Like everyone else, I've read The Road. That was more than a decade ago and I thought, “eh, it's okay.” It was the first McCarthy I'd read and while I was open to the idea of returning to the author, he wasn't on the top of my list. Two weeks ago, I had no plans of returning to McCarthy anytime soon. I have a long list of books I really want to read, and between those and whatever randomly tempts me on the bookshelf, I have no time for outliers. But a strange thing happened: I wasn't in the mood for any of the books on my list. Nothing seemed right. I experienced something rare: I had no idea what I wanted to read. I spent more than an hour trying to decide what was next. I was tempted to just take a day or two away from reading. Then, as though some conscious entity grew tired of my fit, I picked up All the Pretty Horses and started reading. Divine intervention? Subconscious desire? Likely, I just wanted to surprise myself.

And was I surprised. Within an hour, I found that I was enjoying the story. Thoroughly. And for those who know me and my likes, this may be surprising. I'm an open-minded individual and will try things outside of my comfort zone, but there are some things that have burned me so many times that I expect to be displeased. A book that promises to be filled with horses and gunfights is prone to disappoint. All the Pretty Horses exceeded all my baseless expectations. Much of my appreciation was in the way the main characters, John Grady and Lacey Rawlins, converse. What pulled me in was those two, sitting around a fire and talking, riding through desolate terrain and talking. Oddly, I became very wrapped up in their simple conversation. Even though their relationship seemed unbalanced, even though Grady seemed like a contradiction, and even though I hate heat and horses, I was pulled in. And as others were added to the mix, the dynamics changed, but the conversation remained riveting.

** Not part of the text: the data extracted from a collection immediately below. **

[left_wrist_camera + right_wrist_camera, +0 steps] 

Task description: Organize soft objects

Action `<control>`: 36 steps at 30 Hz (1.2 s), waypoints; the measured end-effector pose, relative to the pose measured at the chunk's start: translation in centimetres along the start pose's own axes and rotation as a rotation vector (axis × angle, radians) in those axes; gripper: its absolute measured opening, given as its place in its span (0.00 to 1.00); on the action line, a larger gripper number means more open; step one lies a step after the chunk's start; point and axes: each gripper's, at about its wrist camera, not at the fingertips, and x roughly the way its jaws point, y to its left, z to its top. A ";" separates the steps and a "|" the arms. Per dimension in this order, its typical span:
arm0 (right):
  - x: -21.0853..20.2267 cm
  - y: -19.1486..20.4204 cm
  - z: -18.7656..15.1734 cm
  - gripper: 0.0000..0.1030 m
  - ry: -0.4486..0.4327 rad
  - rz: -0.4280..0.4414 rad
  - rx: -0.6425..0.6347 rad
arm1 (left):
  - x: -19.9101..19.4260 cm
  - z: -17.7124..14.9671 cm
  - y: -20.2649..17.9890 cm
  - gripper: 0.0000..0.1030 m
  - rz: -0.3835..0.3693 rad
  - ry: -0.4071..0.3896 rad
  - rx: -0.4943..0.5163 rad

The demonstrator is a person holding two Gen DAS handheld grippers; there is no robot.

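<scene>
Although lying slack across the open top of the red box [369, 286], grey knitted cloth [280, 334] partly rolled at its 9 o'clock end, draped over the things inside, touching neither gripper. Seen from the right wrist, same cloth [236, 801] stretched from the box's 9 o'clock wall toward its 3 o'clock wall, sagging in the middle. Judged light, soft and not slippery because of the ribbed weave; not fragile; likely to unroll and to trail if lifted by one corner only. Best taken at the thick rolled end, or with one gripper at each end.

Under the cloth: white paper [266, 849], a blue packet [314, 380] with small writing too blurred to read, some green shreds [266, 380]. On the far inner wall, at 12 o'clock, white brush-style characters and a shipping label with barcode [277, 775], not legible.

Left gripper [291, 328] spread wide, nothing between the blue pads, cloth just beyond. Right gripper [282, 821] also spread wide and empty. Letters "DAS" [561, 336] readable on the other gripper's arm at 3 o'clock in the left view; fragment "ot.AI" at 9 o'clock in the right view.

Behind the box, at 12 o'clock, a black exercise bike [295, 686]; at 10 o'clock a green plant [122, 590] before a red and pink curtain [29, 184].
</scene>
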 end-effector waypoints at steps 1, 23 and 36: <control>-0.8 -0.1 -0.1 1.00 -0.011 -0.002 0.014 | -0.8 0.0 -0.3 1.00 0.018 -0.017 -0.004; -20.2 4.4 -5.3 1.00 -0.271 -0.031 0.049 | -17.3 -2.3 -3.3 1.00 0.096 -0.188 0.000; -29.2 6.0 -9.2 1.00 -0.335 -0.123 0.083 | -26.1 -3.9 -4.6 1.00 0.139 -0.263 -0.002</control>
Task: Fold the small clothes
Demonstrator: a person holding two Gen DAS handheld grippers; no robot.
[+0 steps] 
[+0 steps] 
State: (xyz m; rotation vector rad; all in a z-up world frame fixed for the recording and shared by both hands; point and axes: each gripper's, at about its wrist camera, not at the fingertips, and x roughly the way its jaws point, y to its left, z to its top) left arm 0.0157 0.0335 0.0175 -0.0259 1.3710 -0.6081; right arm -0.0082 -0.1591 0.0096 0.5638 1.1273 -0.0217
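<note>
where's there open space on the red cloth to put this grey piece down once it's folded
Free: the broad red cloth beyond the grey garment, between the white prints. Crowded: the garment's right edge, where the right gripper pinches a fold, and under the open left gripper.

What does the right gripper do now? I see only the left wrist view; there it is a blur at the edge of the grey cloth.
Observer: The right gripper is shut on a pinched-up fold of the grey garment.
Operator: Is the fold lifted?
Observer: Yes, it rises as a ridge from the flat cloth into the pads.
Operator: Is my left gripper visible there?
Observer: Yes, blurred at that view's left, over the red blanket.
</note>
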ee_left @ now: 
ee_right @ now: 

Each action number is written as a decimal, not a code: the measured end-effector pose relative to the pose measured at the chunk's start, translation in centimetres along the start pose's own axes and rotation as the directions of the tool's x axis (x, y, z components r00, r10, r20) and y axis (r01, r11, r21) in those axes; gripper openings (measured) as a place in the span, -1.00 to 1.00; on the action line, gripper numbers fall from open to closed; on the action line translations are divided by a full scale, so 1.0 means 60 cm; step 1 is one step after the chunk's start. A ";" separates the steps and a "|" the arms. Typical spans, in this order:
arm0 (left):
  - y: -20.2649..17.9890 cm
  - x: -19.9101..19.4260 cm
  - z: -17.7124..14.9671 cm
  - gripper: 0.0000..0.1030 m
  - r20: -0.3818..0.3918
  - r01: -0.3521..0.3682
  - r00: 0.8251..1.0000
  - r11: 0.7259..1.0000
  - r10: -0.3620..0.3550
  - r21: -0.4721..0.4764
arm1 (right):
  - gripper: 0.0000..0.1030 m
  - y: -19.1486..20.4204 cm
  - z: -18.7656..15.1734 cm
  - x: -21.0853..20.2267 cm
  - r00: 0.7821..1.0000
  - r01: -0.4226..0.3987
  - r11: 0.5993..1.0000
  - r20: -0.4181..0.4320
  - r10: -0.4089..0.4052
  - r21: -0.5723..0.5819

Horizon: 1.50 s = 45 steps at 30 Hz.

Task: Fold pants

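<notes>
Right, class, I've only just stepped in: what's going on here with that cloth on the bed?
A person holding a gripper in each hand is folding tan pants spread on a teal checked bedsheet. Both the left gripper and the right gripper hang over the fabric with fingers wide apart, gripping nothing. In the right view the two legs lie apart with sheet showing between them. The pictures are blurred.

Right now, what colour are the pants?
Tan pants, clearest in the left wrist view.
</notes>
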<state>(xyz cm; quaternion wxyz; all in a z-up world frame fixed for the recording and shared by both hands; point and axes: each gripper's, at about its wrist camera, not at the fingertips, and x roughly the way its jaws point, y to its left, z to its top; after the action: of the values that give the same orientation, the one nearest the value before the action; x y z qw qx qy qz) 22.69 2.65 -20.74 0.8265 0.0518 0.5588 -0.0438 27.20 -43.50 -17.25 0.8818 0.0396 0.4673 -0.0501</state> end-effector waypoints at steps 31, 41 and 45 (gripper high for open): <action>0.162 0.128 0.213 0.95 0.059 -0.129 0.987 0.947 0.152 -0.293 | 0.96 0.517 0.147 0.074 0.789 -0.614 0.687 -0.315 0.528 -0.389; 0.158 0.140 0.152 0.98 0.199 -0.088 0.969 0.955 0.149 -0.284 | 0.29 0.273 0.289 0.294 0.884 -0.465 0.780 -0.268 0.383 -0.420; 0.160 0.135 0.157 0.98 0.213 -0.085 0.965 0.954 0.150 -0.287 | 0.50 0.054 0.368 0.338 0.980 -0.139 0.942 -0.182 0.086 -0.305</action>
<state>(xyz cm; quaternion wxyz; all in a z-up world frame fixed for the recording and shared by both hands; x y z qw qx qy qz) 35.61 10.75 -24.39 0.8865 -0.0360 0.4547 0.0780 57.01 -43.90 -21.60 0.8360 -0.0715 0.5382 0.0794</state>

Grady was a wonderful character, though I couldn't quite grasp how much faith I was willing to invest in his authenticity. Although I never thought of Grady as old, I had trouble shaping his image as a sixteen year old. He was far too wise and mature. The more I got to know him, the more I was convinced that such a wise teenager could exist. And, as the story developed, I began to see that underneath it all, he may have not been quite as wise as he seemed (though I'm still not sure). Multi-dimensional character: you've hooked me.

Ironically, it was only when the book picked up speed, reaching its climax, that my interest waned some. An old-fashioned shootout and the getaway on a horse: I find that a bit boring. Overall, this was such a small part of the novel that I wasn't too distracted by it.

Who'd have thought that cowboys sitting around talking would've been such a draw? Divine intervention? I'm a weird one, I guess. Now I'm actually excited to read the next book in the series.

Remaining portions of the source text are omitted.